One problem was that effect sizes were estimated using what was called a fixed effects model. The problem with that was the assumption of fixed effects models is that the collection of studies represent a population. The reality is that we merely have a sample of studies whenever we conduct a meta-analysis, and so we moved to using random effects models. Another very obvious problem is publication bias and the proverbial file drawer problem. Journals rarely publish null findings, and those null findings often don't see the light of day. That is a problem because meta-analyses may be overestimating effect sizes.
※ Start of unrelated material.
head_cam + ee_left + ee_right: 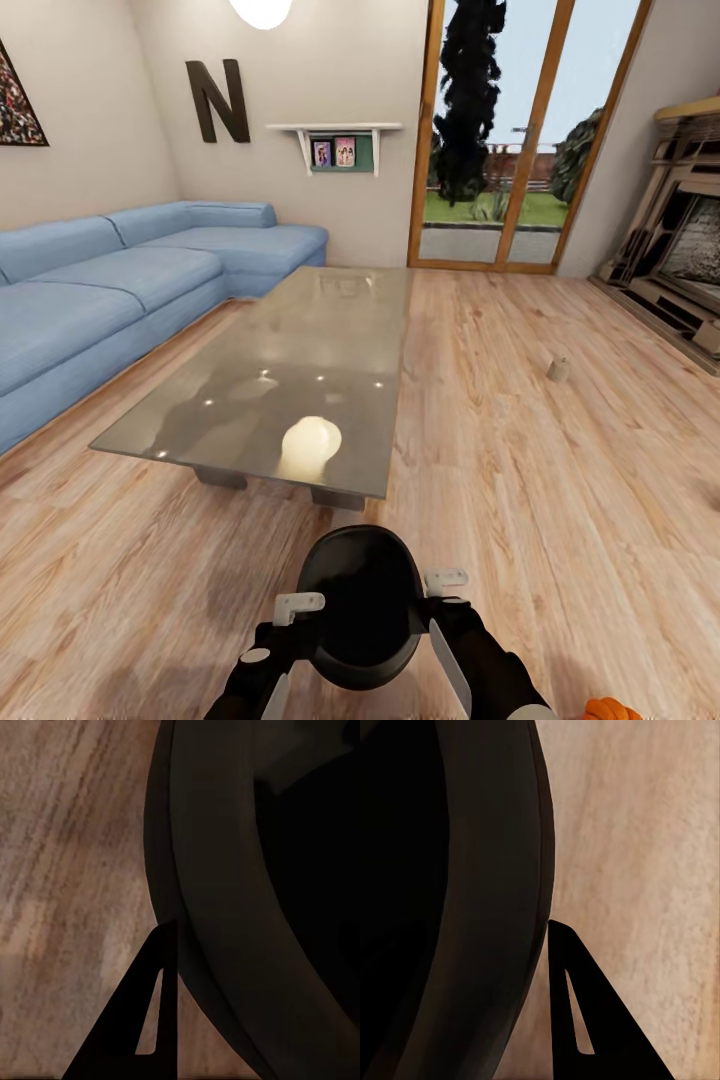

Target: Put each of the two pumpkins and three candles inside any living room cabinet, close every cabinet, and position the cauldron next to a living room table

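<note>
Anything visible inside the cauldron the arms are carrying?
From the head view the cauldron, flanked by the left gripper and right gripper, looks dark with nothing visible. Its depths are black in both wrist views, so the bottom stays unconfirmed.

A dark "N" (large letter) hangs on the wall.

Black cauldron sitting between grippers, pale streaky wood floor showing beneath, blue sofa glowing beyond left gripper, orange pumpkin peeking by right arm.
</note>
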Motion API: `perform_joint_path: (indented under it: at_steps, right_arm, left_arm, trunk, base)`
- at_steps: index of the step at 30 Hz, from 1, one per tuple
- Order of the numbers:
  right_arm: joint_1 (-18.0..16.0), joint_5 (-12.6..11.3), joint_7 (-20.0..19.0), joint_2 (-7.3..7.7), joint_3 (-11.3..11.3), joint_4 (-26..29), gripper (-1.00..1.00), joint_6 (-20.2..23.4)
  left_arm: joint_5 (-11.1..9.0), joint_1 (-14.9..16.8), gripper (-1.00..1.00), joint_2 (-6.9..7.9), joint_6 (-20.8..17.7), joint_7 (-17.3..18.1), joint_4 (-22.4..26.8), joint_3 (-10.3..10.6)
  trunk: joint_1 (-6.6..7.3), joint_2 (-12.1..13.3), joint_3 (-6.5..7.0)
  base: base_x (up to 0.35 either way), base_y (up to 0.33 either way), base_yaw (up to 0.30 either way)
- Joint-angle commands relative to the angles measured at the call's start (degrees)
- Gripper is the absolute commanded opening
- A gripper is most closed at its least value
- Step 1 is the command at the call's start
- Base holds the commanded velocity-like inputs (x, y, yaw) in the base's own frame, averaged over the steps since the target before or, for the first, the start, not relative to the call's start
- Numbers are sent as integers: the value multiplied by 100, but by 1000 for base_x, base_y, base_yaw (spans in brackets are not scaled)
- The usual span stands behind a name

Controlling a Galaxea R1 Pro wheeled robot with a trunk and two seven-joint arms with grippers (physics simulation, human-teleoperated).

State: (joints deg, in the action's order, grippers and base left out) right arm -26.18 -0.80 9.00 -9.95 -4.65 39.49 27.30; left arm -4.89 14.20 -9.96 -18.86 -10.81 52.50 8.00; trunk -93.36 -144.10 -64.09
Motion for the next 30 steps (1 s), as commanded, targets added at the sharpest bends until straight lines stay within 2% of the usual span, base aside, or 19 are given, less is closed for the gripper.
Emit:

So, a number of approaches to dealing with that problem have been tried, each with its shortcomings. I still remember the days of the Failsafe N. Thankfully we've moved beyond that. For a number of years, the standard has been Trim-and-Fill analyses and funnel plots. Unfortunately, that approach may understate the potential impact of publication bias. A number of other techniques have been developed and utilized, usually individually, such as PET-PEESE, p-curves, and so on. Each of these techniques individually has its advantages and disadvantages, and in the case of p-curves may be limited to a very specific set of circumstances. A more recent approach, and one I prefer, is to use a combination of sensitivity analyses in order to address publication bias effects and attempt to triangulate around a likely estimate of the mean effect size. If we can triangulate around a likely effect size estimate, we can make some tentatively conclusive statements about the severity of publication bias in a literature and about the extent to which we can say that an effect is real. If we cannot triangulate, we can recommend caution in interpretation of the original naive effect size estimate and try to figure out what is going on with a particular research literature.
In the process, we need to look at another way meta-analysis has changed. When I was working on my dissertation, most of us were using proprietary software such as SAS (which was not developed to handle meta-analysis) or d-stat (which is now defunct) to extract effect size estimates and to synthesize the available effect sizes for a literature. Quite a number of us use software such as CMA, which has a lot of nifty features, although comes with its own limitations (its forest plots and funnel plots leave much to be desired, and one needs to be very careful when entering data into its spreadsheet, as some columns that you can create are not merely columns for entering coded data - something I learned the hard way!). As long as the algorithms in these software appear to work the way they are supposed to and as long as one can cross-validate (e.g., estimate n from, say, estimate of d and variance for each study), you're probably okay. Unfortunately, if one wants to do anything more heavy duty than that, you will want to learn how to use R, and specifically R metafor.
One more thing. I always tell my students that a meta-analysis is not the last word on a particular topic. Additional studies are published (or conducted and not published), methodology improves which may challenge conventional wisdom about a particular research question, and techniques for conducting meta-analysis are continuing to evolve. When reading early meta-analyses, do yourself and me a favor and don't diss them, especially when you realize that the authors may not have examined publication bias, or only used published research, or used Failsafe N as their method of addressing publication bias. The authors of those meta-analyses likely did the best they could with the tools available at the time. We can and should do better with the tools we have at our disposal.
I undoubtedly will want to say more. At some point, I'll provide a better draft of this post with some actual citations and linkage. For now, I just wanted to record some of my thoughts.